Right-wing extremist caught with bomb-making kit jailed
A right-wing extremist caught with a bomb-making kit in his Edinburgh flat has been sentenced to 12 years in jail.
Explosive powder, fuses and a glass bottle studded with lead shot were found when police raided Peter Morgan's home in Meadowbank last July.
During his trial a bomb disposal expert told the court the material could have been turned into an explosive device capable of causing horrific injuries.
A Nazi flag, far-right literature and terrorist training manuals were found.
Judge Lord Boyd told the 35-year-old the charges he had been convicted of threatened "the safety of the public, our values as a democracy and strike at the dignity and respect which all members of our community are entitled to expect whatever their race or religion".
He will spend a further three years under supervision at the end of his 12-year sentence.
Lord Boyd told Morgan at the High Court in Edinburgh: "You have been convicted of two charges under the Terrorism Act and one charge under the Explosives Substances Act 1883.
"You assert your right to freedom of speech. However abhorrent some may find your views, you are entitled to hold them.

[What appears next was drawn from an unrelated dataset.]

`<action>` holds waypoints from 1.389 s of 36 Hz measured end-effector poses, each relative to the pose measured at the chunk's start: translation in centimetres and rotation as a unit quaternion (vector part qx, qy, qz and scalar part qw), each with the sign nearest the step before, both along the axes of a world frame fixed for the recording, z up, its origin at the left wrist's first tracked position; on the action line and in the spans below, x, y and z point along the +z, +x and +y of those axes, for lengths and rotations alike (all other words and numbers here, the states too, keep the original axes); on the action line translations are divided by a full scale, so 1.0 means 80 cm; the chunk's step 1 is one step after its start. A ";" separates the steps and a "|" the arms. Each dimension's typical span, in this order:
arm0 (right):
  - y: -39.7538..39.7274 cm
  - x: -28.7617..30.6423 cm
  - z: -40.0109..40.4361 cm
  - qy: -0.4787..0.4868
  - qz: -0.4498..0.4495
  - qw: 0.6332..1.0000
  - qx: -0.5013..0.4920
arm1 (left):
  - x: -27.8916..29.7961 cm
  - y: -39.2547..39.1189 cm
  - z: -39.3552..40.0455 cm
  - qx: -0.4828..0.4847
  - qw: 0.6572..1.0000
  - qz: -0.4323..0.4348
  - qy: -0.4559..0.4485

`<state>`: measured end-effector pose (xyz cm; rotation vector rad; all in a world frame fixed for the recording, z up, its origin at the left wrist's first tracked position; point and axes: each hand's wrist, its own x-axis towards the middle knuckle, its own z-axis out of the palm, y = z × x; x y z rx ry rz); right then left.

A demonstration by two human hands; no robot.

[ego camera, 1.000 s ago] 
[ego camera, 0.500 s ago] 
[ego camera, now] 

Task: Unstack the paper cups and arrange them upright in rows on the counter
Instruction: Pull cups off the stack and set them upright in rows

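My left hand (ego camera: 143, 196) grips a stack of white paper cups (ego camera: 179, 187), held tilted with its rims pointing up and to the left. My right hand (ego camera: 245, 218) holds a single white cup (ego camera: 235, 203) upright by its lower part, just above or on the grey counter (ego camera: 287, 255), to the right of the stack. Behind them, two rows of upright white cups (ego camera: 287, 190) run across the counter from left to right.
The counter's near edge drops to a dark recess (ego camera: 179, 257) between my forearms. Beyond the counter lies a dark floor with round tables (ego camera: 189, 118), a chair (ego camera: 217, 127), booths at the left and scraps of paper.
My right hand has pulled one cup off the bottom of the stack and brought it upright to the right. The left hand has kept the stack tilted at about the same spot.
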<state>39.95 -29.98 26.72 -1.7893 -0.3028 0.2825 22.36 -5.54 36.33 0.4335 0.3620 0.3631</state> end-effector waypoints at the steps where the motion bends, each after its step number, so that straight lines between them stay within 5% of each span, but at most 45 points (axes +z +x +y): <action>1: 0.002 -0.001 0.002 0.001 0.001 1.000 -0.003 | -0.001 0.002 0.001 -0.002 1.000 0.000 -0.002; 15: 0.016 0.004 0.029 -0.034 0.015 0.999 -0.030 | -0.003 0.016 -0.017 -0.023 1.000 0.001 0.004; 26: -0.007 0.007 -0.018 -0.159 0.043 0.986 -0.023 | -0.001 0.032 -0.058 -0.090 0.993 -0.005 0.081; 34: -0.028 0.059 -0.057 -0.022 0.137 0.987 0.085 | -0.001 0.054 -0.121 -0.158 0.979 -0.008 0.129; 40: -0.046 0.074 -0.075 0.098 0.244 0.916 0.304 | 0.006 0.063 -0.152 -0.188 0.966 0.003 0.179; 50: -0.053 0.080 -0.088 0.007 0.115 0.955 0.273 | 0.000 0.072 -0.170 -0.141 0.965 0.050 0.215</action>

"What you are not entitled to do is to act on these views for the purpose of committing or preparing an act of terrorism.
"Of most concern is that you not only possessed the ingredients for the making of an improvised explosive device but you had begun to assemble it."
The judge said it was clear the jury at Morgan's earlier trial had rejected his claim during his evidence that he only planned to blow up a frozen turkey and film it for YouTube.
Lord Boyd pointed out that while Morgan had told a social worker who prepared a background report that he would never collect such material again, he did not disavow his political views.
Police also discovered that Morgan had downloaded an international application form to become "a loyal white knight of the Ku Klux Klan".
He had amassed a collection of neo-Nazi, anti-Muslim and anti-Semitic and racist material at his home.
Morgan's trial heard that he was "quite proud" to be part of the Scottish Defence League and travelled with others from the far right group to attend a white pride rally in Manchester in 2015.
He was photographed at the march with his hood up carrying a Scottish saltire flag and holding a "white pride worldwide" poster.
Morgan had earlier denied committing offences under the Terrorism Act and Explosives Substances Act but was found guilty of three offences.
Between April 2012 and July last year at his flat in Taylor Place, in Edinburgh, he possessed items which gave rise to a reasonable suspicion that it was for a purpose "connected with the commission, preparation of instigation of an act of terrorism".
The court heard emergency services originally attended at the block of flats where he lived on 2 July 2017 after a young woman collapsed and was found to have no pulse.
A resident said that she previously saw the woman at Morgan's flat and police decided to force entry because of concern for others.
No one was in the flat at the time but officers noted drugs paraphernalia such as needles and scales and the premises were secured. Morgan was later seen nearby.
A large quantity of commercial fireworks were found, some of which had been taken apart.
A dagger bearing the symbol of an eagle mounted on a swastika was recovered under a sofa in the living room.
Defence solicitor advocate Brian Gilfedder said Morgan had an "atrocious" upbringing, had spent time in care homes and foster placements and began abusing drugs at the age of 11.
He told the court: "He is not shy about the political and social views that he said he legitimately holds."